→ **WHAT IS EXPECTED**: Please repeat the listing exactly, starting at its first line and stopping after the line that contains "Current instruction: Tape".

[EXERCISE DATA Boundary: Start]

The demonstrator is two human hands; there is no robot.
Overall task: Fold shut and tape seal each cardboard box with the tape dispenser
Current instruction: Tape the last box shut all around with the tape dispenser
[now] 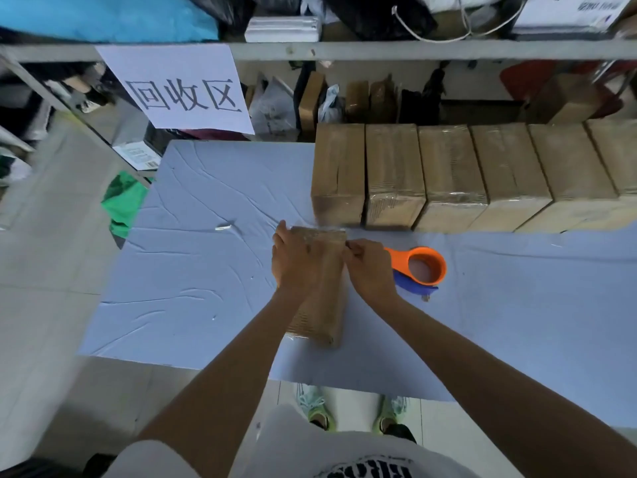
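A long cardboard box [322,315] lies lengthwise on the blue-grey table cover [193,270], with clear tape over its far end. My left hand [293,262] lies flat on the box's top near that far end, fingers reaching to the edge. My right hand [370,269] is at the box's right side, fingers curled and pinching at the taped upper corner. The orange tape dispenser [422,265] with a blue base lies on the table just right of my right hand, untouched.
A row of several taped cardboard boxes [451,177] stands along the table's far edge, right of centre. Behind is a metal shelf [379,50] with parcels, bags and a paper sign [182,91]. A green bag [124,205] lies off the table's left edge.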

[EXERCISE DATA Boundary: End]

→ **SOLUTION FOR THIS TASK**:
The demonstrator is two human hands; there is no robot.
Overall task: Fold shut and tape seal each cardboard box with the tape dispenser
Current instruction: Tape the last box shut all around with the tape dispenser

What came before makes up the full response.